Exercise: Every line below that mentions the word "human" should be copied out.

= Beginning of Section =

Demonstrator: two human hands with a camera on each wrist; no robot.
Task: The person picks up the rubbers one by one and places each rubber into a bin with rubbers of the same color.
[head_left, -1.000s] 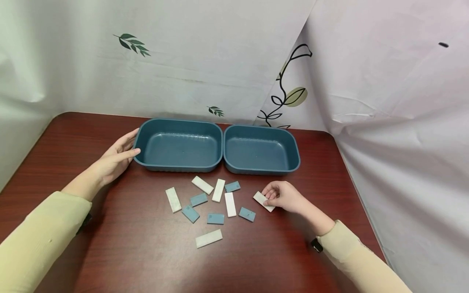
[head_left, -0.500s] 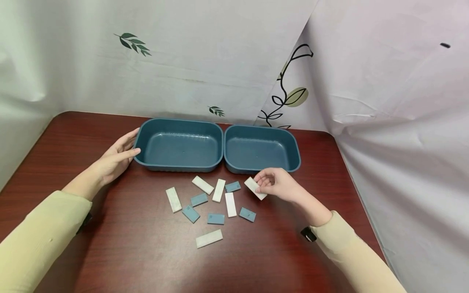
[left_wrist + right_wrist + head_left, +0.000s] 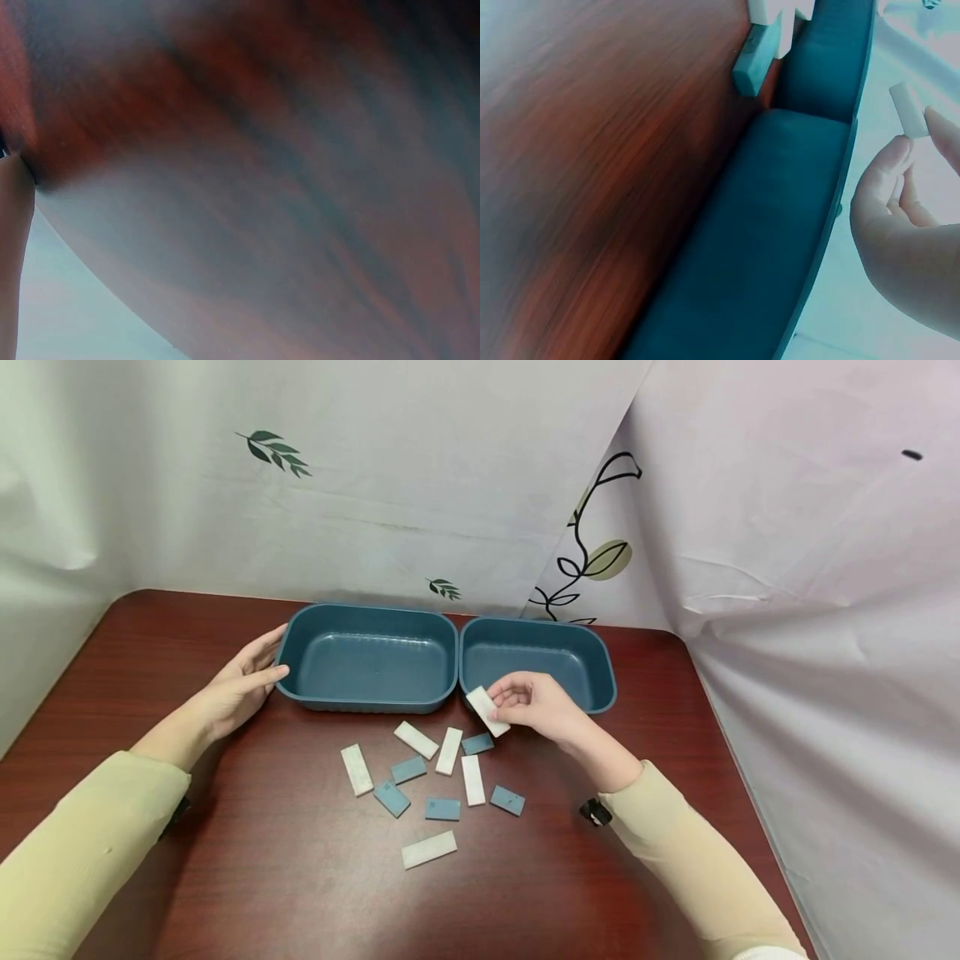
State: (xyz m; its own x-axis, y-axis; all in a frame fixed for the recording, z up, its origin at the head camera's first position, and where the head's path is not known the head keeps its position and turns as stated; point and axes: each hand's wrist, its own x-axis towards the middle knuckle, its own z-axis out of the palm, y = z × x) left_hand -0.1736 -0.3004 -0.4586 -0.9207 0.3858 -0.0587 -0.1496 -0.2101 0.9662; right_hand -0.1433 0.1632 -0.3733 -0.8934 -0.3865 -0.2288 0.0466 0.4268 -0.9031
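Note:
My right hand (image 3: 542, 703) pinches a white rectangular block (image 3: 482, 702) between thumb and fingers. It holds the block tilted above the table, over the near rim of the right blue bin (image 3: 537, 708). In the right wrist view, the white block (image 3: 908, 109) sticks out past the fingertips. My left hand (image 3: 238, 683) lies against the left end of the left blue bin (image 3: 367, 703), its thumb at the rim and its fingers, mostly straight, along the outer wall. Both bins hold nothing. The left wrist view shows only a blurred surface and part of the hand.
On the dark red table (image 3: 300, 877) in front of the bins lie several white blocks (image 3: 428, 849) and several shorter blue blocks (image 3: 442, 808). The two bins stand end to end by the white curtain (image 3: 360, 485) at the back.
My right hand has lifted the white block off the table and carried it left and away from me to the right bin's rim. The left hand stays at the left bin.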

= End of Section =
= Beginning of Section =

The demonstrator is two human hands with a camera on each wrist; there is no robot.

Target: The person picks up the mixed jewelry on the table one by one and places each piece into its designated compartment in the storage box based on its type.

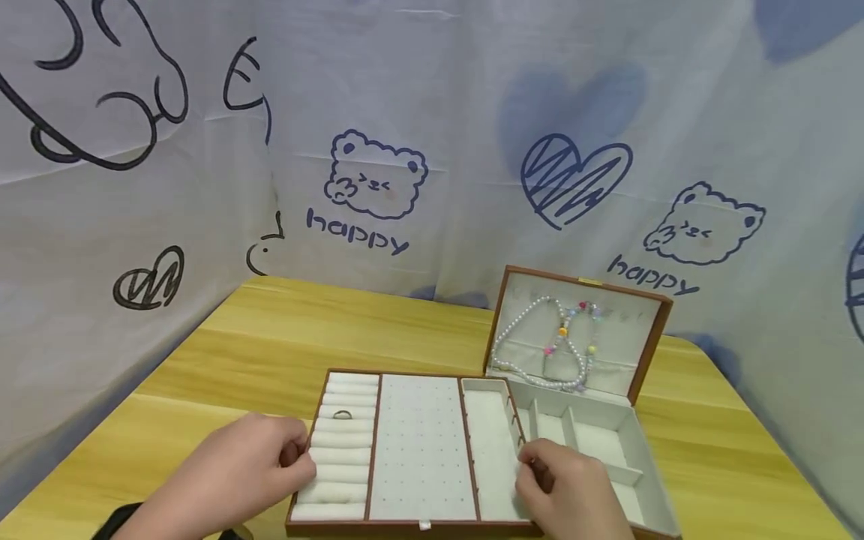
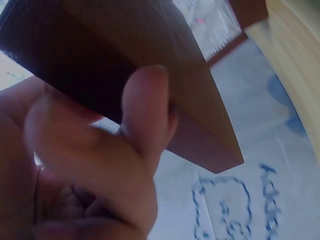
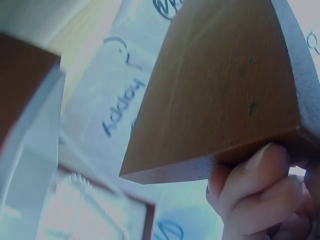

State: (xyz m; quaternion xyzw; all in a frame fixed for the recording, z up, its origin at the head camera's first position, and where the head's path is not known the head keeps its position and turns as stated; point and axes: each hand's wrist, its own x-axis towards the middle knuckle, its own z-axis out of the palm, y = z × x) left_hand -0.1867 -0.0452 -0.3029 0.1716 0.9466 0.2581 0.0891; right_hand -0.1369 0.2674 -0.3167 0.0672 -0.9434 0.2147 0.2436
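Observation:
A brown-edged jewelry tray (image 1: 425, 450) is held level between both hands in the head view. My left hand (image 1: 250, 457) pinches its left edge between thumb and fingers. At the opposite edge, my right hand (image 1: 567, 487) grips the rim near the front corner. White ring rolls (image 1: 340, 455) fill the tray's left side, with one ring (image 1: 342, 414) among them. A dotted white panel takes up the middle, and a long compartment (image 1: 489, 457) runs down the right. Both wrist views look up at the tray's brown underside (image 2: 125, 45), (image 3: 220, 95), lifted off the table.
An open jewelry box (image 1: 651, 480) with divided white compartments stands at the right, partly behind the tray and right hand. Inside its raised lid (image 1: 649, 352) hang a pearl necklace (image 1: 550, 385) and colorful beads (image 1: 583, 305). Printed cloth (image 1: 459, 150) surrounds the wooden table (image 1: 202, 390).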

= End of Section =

Exercise response:
Demonstrator: two human hands with a camera on each wrist; no robot.
The demonstrator is two human hands with a camera on each wrist; there is no robot.

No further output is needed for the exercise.